- _YOUR INSTRUCTIONS_
The lines to repeat are those below from the one containing "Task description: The" down to the one containing "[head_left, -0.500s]", both included; reproduce them exactly and nothing else.
-- SUPPLIED MATERIAL follows --
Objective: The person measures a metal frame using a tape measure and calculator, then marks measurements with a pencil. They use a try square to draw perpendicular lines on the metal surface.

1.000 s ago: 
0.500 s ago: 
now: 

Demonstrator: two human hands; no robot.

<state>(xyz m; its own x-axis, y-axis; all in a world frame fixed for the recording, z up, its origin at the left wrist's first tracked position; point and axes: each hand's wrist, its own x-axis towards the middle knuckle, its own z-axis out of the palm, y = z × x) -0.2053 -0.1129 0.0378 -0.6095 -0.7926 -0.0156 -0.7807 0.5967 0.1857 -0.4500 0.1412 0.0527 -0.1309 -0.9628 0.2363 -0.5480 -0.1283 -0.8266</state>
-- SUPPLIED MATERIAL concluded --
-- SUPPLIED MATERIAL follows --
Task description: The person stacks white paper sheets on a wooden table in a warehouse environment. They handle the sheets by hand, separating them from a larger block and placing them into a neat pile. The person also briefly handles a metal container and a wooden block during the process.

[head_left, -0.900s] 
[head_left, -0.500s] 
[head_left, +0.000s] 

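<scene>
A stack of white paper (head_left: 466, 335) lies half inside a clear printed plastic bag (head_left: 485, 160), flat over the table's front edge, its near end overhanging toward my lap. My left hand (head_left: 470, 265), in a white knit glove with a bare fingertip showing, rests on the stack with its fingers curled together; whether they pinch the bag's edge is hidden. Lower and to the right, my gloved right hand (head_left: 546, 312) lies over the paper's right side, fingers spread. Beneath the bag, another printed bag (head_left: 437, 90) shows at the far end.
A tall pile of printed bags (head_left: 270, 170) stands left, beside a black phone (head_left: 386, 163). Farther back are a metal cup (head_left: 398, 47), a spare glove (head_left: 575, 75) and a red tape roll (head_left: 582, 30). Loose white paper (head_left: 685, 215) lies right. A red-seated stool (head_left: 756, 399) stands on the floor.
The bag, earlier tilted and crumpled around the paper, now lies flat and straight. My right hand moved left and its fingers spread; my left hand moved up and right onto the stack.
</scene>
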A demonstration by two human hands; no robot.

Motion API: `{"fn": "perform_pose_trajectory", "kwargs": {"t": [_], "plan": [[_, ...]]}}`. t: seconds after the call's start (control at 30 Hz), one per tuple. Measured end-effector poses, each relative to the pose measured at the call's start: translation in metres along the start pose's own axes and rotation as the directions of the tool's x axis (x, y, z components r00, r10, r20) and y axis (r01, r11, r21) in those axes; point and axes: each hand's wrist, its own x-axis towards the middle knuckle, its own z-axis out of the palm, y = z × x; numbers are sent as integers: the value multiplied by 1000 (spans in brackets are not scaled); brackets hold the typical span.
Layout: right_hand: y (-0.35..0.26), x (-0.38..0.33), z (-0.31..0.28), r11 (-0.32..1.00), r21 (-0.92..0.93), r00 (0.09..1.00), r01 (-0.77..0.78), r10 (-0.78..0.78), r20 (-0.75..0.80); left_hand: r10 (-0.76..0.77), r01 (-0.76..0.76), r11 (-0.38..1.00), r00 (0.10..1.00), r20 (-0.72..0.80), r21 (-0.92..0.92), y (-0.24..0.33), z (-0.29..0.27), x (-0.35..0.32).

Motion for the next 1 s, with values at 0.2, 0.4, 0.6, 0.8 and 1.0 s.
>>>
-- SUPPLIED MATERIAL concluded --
- _WRITTEN SOLUTION_
Task description: The person stacks white paper sheets on a wooden table in a warehouse environment. They handle the sheets by hand, separating them from a larger block and placing them into a neat pile. The person also briefly handles a metal container and a wooden block during the process.

[head_left, -0.900s] 
[head_left, -0.500s] 

The work on this exercise is done.